UNITED STATES
SECURITIES AND EXCHANGE COMMISSION
WASHINGTON, D.C. 20549
 
FORM 8-K
 
CURRENT REPORT
Pursuant to Section 13 or 15(d) of the
Securities Exchange Act of 1934
 
Date of report (Date of earliest event reported): August 12, 2009
 
ALICO, INC.
(Exact Name of Registrant as Specified in Charter)
 
 
Registrant’s telephone number, including area code: (863) 675-2966
 
N/A
(Former Name or Former Address, if Changed Since Last Report)
 
Check the appropriate box below if the Form 8-K filing is intended to simultaneously satisfy the filing obligation of the registrant under any of the following provisions:
 
¨
Written communications pursuant to Rule 425 under the Securities Act (17 C.F.R. 230.425)
 
¨
Soliciting Material pursuant to Rule 14a-12 under the Exchange Act (17 C.F.R. 240.14a-12)
 
¨
Pre-commencement communications pursuant to Rule 14d-2(b) under the Exchange Act (17 CFR 240.14D-2(b))
 
¨
Pre-commencement communications pursuant to Rule 13e-4(c) under the Exchange Act (17 C.F.R. 240.13e-4(c))
 
 

 
Item 5.02      
Departure of Directors or Principal Officers; Election of Directors; Appointment of Principal Officers.
 
On June 3, 2009, the Company announced that Director Dean Saunders has resigned from the Company’s Audit Committee and been replaced by Director Robert Viguet, a securities lawyer.  Mr.

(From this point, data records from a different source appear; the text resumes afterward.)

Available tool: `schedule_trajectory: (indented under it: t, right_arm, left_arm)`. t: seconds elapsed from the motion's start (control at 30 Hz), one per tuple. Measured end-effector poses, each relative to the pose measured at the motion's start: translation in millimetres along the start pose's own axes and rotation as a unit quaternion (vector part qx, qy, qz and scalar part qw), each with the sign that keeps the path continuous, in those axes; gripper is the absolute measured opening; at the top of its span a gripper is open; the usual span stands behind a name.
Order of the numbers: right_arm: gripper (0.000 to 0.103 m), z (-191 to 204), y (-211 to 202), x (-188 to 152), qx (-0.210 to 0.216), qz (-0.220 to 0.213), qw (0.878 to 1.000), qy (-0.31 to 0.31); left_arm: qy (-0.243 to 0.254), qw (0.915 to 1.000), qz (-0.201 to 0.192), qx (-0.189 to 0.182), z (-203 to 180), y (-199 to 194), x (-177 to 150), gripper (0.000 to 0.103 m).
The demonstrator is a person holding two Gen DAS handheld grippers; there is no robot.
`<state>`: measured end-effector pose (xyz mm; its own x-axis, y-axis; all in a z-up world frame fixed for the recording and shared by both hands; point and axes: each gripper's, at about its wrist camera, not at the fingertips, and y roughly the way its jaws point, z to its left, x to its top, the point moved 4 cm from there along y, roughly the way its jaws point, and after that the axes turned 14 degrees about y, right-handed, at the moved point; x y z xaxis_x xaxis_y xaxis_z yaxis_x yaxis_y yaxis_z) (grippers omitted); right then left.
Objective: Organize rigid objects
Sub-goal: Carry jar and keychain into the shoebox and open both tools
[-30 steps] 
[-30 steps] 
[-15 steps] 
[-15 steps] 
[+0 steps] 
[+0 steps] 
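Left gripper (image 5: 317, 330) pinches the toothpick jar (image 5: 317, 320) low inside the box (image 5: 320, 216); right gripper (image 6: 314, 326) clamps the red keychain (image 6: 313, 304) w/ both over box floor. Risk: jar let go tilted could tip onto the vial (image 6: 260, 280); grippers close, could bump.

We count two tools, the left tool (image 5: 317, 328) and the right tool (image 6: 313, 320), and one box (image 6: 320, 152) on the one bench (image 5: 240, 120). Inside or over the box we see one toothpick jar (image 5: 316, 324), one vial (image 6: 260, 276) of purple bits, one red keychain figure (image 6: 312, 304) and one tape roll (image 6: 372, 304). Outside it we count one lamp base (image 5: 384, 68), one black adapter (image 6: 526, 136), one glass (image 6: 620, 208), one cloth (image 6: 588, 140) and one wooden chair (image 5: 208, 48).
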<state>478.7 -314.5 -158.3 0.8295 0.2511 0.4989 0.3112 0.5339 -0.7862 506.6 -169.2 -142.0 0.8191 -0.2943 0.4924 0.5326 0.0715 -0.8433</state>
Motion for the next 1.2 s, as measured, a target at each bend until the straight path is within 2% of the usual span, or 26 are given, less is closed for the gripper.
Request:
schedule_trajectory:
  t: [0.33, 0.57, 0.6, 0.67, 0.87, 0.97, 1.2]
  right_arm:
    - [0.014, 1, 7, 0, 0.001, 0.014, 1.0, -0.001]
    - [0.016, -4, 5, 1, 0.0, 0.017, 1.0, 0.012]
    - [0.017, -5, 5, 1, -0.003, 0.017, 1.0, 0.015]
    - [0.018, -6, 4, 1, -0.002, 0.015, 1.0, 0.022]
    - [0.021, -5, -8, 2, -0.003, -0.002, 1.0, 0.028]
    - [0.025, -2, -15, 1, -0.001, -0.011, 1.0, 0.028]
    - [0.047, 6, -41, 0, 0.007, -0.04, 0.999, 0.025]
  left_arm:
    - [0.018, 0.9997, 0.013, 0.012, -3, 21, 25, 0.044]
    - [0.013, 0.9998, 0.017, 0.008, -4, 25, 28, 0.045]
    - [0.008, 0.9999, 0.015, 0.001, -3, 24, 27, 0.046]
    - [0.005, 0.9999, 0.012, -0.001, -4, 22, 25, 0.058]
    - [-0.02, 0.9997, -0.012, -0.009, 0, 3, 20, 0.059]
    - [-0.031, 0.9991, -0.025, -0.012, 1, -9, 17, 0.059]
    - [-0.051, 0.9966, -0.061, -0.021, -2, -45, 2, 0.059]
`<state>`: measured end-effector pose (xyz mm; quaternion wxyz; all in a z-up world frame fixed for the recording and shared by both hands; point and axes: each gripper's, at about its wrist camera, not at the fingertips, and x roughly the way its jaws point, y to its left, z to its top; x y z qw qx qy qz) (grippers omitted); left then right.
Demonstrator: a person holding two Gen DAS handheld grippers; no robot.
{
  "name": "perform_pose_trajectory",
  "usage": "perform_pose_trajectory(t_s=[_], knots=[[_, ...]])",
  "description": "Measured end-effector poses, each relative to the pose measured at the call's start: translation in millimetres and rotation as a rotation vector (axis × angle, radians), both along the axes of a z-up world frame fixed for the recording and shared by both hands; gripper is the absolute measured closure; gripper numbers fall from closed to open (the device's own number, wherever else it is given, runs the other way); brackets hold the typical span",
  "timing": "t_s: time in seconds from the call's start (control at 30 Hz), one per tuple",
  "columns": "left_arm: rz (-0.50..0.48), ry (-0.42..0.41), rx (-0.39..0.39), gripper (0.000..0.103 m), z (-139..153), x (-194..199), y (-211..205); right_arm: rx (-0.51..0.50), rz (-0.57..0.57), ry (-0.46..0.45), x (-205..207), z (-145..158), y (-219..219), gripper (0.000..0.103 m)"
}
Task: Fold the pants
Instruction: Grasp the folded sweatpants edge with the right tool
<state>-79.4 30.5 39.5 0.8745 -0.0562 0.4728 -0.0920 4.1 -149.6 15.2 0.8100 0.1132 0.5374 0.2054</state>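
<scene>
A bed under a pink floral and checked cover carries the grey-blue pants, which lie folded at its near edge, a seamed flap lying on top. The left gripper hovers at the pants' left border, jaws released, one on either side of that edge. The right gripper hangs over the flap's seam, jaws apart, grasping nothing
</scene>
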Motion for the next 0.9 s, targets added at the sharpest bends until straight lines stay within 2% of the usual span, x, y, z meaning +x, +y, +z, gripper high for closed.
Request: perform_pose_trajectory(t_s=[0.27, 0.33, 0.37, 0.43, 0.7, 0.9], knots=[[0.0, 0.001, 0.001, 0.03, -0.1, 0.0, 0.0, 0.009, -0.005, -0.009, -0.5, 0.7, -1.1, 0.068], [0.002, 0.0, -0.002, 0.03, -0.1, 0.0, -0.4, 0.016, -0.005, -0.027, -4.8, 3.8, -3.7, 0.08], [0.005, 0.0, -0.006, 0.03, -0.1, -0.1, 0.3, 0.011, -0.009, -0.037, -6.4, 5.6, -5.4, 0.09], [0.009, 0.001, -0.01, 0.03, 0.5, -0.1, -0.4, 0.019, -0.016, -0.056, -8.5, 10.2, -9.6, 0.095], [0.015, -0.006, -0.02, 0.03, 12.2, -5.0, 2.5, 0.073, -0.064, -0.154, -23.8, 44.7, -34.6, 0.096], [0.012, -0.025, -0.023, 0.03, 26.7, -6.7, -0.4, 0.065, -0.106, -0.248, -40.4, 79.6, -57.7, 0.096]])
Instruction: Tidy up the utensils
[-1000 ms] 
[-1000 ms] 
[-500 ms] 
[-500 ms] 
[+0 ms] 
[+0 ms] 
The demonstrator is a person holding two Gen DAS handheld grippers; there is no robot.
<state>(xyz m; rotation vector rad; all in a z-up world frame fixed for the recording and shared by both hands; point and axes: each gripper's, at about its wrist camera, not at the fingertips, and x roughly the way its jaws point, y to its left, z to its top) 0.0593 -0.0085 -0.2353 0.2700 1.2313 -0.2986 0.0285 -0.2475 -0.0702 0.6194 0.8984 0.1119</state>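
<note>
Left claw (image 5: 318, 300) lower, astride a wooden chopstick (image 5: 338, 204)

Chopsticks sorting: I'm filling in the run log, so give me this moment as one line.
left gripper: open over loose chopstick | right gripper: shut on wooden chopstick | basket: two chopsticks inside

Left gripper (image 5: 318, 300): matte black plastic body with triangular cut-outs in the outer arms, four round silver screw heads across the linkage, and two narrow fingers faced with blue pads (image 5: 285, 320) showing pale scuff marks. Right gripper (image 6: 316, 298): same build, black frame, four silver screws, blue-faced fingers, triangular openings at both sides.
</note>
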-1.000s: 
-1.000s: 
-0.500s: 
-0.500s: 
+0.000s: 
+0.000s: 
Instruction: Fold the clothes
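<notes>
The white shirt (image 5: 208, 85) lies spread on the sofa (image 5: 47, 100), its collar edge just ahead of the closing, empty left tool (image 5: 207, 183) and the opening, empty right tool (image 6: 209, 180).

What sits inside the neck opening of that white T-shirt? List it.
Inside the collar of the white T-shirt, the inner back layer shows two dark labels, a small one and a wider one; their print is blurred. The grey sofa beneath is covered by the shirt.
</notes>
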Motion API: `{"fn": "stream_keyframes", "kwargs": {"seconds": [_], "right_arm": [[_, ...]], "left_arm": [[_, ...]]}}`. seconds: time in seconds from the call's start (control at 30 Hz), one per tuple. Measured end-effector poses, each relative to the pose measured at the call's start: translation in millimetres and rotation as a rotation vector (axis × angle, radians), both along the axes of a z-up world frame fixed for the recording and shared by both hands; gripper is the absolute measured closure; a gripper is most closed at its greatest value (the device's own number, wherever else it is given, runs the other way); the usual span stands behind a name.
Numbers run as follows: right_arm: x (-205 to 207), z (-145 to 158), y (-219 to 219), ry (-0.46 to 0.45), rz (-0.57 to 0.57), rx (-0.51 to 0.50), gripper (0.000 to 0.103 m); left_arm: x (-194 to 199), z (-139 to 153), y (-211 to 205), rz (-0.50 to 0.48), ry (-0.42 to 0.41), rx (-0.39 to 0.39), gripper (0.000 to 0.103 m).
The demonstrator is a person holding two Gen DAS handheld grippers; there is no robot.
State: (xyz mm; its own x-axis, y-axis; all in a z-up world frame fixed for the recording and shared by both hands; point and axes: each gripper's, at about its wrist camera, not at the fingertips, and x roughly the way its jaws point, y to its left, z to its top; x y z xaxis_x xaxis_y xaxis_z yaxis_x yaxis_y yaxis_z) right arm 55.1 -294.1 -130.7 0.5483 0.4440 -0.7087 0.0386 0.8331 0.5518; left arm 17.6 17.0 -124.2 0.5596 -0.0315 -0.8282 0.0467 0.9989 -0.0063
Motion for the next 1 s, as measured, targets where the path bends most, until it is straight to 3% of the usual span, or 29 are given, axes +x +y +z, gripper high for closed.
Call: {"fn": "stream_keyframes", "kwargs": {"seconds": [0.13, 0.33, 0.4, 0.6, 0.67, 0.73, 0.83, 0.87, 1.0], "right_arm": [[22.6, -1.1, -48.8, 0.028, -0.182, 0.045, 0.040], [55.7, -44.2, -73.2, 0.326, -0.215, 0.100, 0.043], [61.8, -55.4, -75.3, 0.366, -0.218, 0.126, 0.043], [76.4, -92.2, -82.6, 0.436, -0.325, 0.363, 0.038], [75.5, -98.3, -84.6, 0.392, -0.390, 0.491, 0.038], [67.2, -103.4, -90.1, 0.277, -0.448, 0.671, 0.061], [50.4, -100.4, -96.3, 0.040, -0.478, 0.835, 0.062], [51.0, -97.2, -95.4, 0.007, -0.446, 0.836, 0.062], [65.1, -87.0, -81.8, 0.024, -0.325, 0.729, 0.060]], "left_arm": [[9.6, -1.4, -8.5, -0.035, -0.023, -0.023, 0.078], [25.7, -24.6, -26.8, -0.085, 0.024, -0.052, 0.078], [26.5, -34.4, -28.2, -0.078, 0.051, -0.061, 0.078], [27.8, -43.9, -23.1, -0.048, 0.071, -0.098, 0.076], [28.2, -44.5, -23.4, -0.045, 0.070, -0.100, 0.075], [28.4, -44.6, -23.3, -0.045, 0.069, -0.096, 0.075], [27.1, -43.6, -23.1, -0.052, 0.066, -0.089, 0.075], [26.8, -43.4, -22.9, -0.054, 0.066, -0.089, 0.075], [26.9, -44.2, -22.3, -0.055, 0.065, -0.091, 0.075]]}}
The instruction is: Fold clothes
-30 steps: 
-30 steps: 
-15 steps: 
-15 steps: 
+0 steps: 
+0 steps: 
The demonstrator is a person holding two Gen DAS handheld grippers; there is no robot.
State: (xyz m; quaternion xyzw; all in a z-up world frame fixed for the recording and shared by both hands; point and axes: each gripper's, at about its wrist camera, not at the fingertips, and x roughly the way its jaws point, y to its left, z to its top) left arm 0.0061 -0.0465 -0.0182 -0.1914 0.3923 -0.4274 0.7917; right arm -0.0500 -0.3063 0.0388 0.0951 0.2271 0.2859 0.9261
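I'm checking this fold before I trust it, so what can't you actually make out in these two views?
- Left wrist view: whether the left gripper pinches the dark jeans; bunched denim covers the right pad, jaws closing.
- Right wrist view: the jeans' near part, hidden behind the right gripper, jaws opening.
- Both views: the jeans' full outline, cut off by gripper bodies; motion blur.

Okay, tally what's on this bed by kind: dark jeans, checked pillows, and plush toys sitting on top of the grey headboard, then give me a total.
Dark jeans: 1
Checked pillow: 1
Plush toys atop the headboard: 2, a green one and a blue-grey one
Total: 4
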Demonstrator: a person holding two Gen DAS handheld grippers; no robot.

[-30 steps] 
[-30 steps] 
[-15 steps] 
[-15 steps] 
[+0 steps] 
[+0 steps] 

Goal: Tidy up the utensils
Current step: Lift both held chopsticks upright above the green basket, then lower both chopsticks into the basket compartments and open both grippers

Saunders will remain on the Company’s Board and continue to serve on the Board’s Real Estate and Investment Committee. Mr. Saunders is a leading real estate broker in Florida.  Alico’s Board of Directors recently decided to actively market certain portions of its real estate holdings and the independent directors conceptually approved Mr. Saunders to assist the Company in its marketing efforts.  Mr. Saunders resigned his position with the Audit Committee in order to avoid any questions concerning his status as an independent director.  Any dealings with Mr. Saunders or his real estate company will be evaluated by the Audit Committee under the Company’s affiliated transactions policy to assure that any such dealings are conducted in accordance with that policy in compliance with the rules and regulations of the Securities Exchange Commission.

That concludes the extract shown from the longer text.